Try it
Here are the records. Write out exactly the lines between the one holding "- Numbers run" and the one holding "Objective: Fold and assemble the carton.", inclusive.

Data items

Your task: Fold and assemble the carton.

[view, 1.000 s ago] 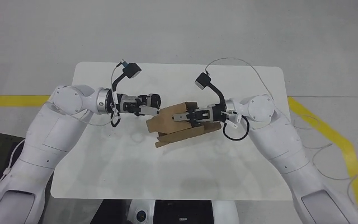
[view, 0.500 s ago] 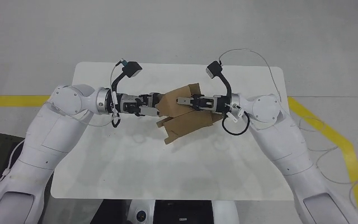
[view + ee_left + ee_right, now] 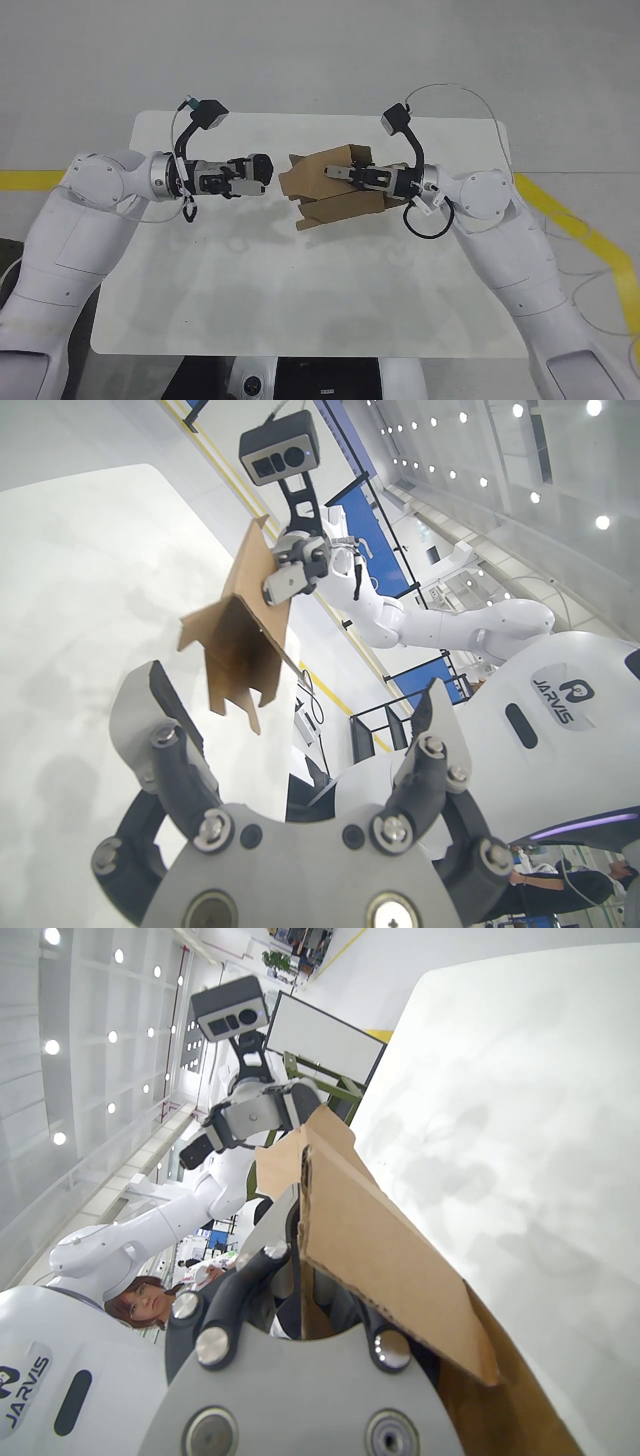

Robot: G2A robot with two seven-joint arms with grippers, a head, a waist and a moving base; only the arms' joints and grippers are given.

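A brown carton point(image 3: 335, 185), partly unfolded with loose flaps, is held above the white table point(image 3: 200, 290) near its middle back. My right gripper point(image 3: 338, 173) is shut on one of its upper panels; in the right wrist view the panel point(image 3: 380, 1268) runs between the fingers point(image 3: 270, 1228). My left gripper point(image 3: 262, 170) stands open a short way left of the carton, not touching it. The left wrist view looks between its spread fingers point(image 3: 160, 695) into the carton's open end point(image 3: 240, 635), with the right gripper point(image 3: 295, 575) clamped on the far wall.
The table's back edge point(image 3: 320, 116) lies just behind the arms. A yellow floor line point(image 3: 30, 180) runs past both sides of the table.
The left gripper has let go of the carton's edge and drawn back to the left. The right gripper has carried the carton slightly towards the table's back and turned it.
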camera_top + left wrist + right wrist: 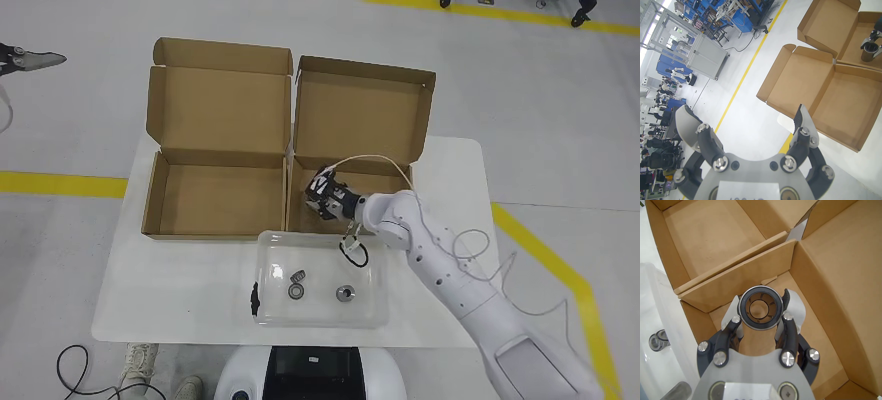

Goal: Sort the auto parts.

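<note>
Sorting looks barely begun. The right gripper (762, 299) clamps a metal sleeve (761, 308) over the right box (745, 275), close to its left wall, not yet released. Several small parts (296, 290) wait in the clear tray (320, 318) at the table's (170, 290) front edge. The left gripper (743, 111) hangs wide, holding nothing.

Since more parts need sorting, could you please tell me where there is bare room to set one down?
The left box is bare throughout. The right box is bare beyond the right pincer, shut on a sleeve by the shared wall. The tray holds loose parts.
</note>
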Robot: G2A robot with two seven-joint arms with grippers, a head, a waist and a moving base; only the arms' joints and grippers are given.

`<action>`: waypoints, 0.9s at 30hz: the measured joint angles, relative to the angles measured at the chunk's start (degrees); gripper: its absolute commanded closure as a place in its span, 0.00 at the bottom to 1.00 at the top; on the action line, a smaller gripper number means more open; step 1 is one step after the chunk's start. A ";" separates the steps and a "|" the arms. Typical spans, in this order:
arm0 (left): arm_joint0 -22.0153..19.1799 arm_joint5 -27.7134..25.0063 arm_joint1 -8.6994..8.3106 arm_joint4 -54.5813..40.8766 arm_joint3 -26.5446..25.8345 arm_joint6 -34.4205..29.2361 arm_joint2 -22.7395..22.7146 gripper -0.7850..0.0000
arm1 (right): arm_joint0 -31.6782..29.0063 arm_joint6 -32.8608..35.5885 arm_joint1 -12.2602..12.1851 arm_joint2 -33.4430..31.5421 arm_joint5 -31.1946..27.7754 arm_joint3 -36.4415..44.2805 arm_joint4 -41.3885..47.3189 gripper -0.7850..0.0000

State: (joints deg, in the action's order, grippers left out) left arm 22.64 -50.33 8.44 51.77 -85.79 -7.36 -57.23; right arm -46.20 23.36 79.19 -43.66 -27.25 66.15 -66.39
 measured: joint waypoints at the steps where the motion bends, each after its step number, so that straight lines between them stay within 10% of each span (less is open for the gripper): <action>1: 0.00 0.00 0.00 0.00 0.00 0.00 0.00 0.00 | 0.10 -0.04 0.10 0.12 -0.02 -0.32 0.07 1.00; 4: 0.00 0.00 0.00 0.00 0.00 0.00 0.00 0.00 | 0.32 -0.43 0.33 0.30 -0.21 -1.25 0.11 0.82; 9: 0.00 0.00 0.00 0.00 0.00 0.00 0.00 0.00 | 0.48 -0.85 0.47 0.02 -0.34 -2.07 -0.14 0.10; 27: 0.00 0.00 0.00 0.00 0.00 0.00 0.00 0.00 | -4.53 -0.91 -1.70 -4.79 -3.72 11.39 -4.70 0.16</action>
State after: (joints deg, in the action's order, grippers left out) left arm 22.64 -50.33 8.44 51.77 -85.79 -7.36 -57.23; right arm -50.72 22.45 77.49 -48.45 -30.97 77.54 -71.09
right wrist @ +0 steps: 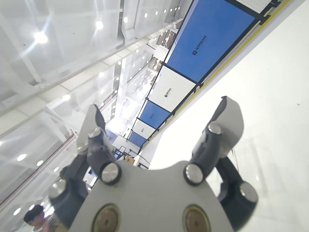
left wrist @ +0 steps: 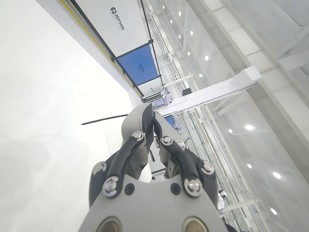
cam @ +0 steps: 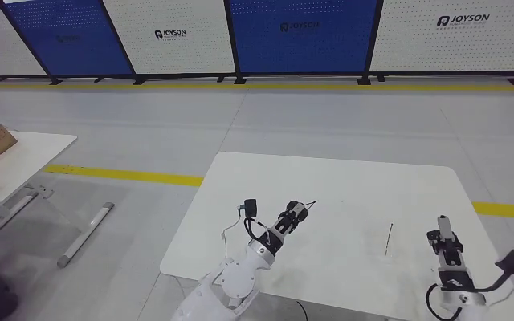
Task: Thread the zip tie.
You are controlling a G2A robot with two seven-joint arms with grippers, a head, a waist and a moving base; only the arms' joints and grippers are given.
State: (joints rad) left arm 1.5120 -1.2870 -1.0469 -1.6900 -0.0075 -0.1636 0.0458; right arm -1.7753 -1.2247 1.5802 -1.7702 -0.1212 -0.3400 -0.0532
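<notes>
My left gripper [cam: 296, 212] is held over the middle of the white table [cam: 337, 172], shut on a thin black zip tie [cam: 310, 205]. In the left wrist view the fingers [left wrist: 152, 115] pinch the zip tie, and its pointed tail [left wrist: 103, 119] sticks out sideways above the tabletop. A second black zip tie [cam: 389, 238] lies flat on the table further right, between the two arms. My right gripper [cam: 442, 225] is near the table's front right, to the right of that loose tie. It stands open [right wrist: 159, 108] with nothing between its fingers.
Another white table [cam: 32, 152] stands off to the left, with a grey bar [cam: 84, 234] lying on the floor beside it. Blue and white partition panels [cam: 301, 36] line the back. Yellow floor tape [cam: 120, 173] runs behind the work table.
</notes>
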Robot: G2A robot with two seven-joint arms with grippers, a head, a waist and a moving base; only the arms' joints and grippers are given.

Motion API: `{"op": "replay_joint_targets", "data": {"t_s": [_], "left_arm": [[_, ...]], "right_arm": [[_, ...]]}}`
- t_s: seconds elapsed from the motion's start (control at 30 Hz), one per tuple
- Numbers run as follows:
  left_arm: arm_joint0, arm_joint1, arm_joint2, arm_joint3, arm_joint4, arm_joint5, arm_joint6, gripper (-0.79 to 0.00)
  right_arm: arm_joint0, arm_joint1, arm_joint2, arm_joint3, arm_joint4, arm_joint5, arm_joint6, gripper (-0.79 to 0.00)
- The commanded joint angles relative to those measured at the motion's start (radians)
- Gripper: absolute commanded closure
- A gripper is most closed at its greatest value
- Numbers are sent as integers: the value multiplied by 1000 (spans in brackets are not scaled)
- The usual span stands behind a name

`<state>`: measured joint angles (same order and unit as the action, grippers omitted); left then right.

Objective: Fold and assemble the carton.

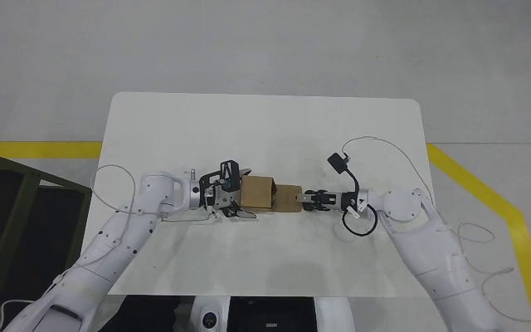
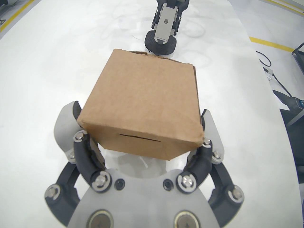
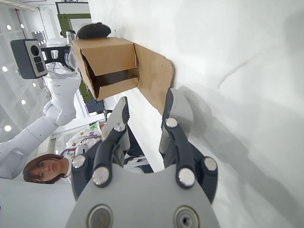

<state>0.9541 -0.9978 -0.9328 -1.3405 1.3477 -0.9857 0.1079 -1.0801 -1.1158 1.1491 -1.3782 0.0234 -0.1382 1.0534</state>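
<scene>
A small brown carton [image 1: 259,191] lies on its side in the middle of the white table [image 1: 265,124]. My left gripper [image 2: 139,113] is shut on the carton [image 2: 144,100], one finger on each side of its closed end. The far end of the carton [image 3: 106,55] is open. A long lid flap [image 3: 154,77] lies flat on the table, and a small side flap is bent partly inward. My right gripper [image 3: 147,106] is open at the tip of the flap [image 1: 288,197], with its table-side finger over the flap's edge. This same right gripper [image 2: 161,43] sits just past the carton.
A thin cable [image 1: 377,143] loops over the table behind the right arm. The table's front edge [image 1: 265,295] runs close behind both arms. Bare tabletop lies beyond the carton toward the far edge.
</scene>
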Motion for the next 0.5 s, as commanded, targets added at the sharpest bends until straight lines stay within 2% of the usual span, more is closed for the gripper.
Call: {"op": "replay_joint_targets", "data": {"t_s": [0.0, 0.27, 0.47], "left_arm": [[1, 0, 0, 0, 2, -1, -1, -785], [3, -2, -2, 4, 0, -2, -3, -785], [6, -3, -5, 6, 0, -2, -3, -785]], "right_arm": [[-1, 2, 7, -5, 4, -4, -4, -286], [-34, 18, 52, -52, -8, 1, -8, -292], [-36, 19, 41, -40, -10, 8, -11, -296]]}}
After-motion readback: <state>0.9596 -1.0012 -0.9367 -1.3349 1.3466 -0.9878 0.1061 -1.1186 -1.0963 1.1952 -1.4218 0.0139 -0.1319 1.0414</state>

Response area
- Numbers run as follows:
  left_arm: arm_joint0, arm_joint1, arm_joint2, arm_joint3, arm_joint4, arm_joint5, arm_joint6, gripper (-0.79 to 0.00)
  right_arm: arm_joint0, arm_joint1, arm_joint2, arm_joint3, arm_joint4, arm_joint5, arm_joint6, gripper (-0.79 to 0.00)
- The commanded joint angles relative to those measured at the motion's start (radians)
- Gripper: absolute commanded closure
- A gripper is most closed at its greatest value
- Numbers are sent as integers: the value multiplied by 1000 (spans in brackets are not scaled)
- The usual span stands behind a name

`<state>`: measured joint angles (same order and unit as the action, grippers omitted); left then right.

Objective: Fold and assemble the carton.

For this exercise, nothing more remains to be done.